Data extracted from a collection
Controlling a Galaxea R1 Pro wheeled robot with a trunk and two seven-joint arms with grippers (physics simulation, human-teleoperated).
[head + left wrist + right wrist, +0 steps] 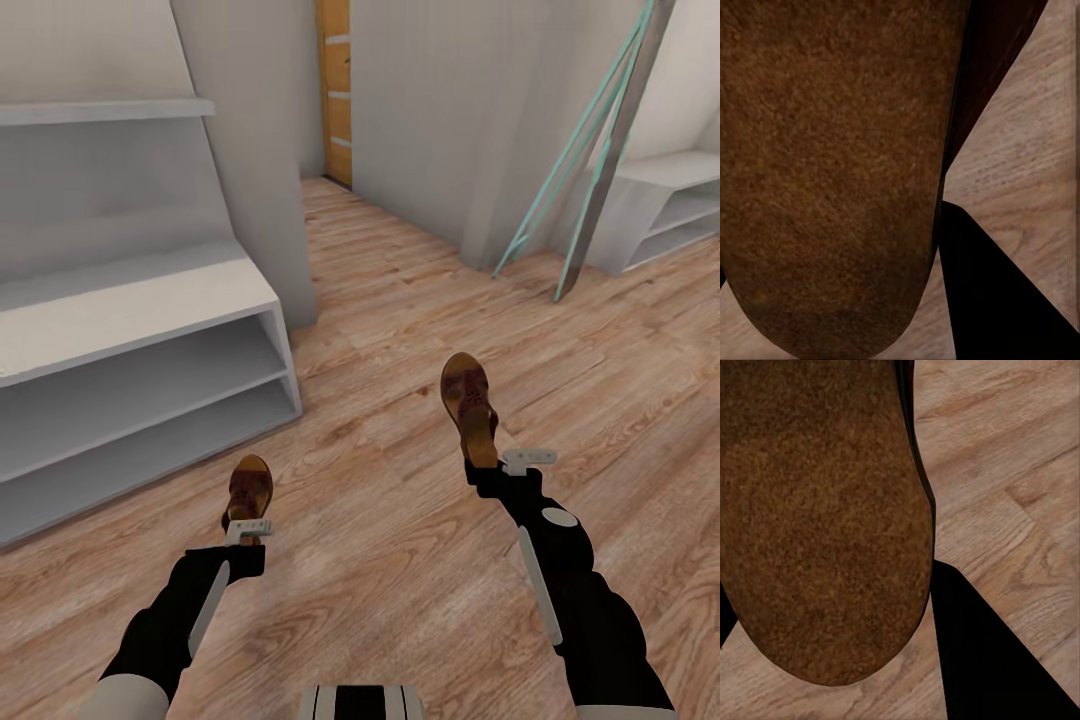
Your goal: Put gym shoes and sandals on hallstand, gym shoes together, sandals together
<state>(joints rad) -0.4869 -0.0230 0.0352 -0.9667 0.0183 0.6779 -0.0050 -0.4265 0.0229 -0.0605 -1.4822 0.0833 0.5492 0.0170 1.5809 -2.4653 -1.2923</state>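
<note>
reddish-brown sandals (468,405), white-grey hallstand (130,300), light brown wood-grain floor (400,520).

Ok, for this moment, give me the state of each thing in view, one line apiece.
left gripper: shut on left sandal
left sandal: held at its heel end, off the floor
right gripper: shut on right sandal
right sandal: held at its heel end, off the floor
hallstand: top and both lower tiers bare where visible
corridor floor: bare planks around the arms
</note>
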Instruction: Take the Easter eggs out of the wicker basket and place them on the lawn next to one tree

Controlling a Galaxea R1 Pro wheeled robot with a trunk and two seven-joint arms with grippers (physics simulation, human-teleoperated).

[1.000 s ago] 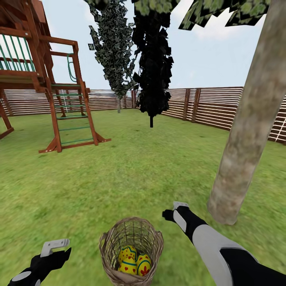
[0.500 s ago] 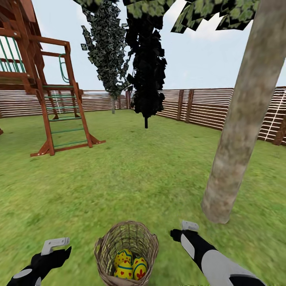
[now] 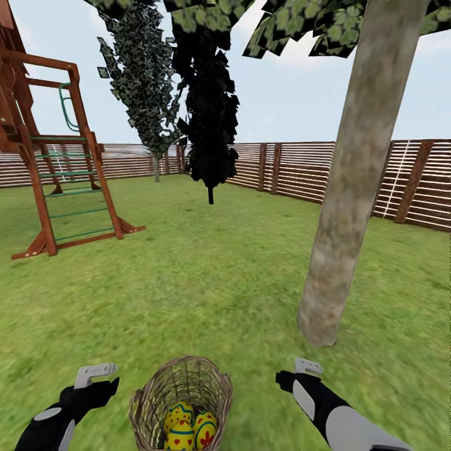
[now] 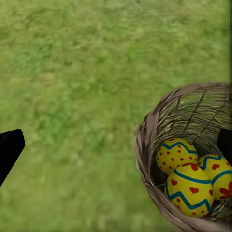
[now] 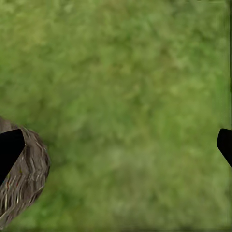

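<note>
Approaching stage: three Easter eggs (image 4: pixel 191 174) all inside wicker basket (image 3: pixel 181 401), on lawn (image 3: pixel 207 275) near tree (image 3: pixel 341 207). Left pincer (image 3: pixel 94 376) and right pincer (image 3: pixel 305 369) flank it, both spread wide, empty. Next: lower one pincer into the mouth. Eggs' long axes appear roughly upright, tilted.

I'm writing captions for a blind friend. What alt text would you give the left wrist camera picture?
Three yellow Easter eggs with blue-green zigzags and red marks lie together in a brown wicker basket, seen from above on the green lawn. The left end effector is open, a dark fingertip at each side edge, holding nothing.
</note>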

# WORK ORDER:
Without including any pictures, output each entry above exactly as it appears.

# REPLY TO THE EXERCISE:
Controlling a Galaxea R1 Pro wheeled robot with a trunk and two seven-joint arms with grippers (physics simulation, human-teleoperated).
[head + left wrist + right wrist, +0 steps] 
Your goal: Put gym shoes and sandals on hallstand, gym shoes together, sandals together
<state>(joints rad) -0.4869 -0.0230 0.0352 -0.9667 0.0183 0.6779 -0.0050 -0.4265 0.0229 -0.0605 -1.4822 0.0833 0.5492 0.0170 1.5809 -2.4653 -1.2923</state>
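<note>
reddish-brown sandals (468,405), white-grey hallstand (130,300), light brown wood-grain floor (400,520).

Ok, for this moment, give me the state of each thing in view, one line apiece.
left gripper: shut on left sandal
left sandal: held at its heel end, off the floor
right gripper: shut on right sandal
right sandal: held at its heel end, off the floor
hallstand: top and both lower tiers bare where visible
corridor floor: bare planks around the arms
</note>
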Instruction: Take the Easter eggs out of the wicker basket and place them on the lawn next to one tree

Controlling a Galaxea R1 Pro wheeled robot with a trunk and two seven-joint arms with grippers (physics simulation, human-teleoperated).

[1.000 s ago] 
[0.500 s ago] 
[now] 
[now] 
[now] 

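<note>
Approaching stage: three Easter eggs (image 4: pixel 191 174) all inside wicker basket (image 3: pixel 181 401), on lawn (image 3: pixel 207 275) near tree (image 3: pixel 341 207). Left pincer (image 3: pixel 94 376) and right pincer (image 3: pixel 305 369) flank it, both spread wide, empty. Next: lower one pincer into the mouth. Eggs' long axes appear roughly upright, tilted.

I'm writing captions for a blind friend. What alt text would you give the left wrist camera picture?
Three yellow Easter eggs with blue-green zigzags and red marks lie together in a brown wicker basket, seen from above on the green lawn. The left end effector is open, a dark fingertip at each side edge, holding nothing.
</note>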

With this, the exercise is complete.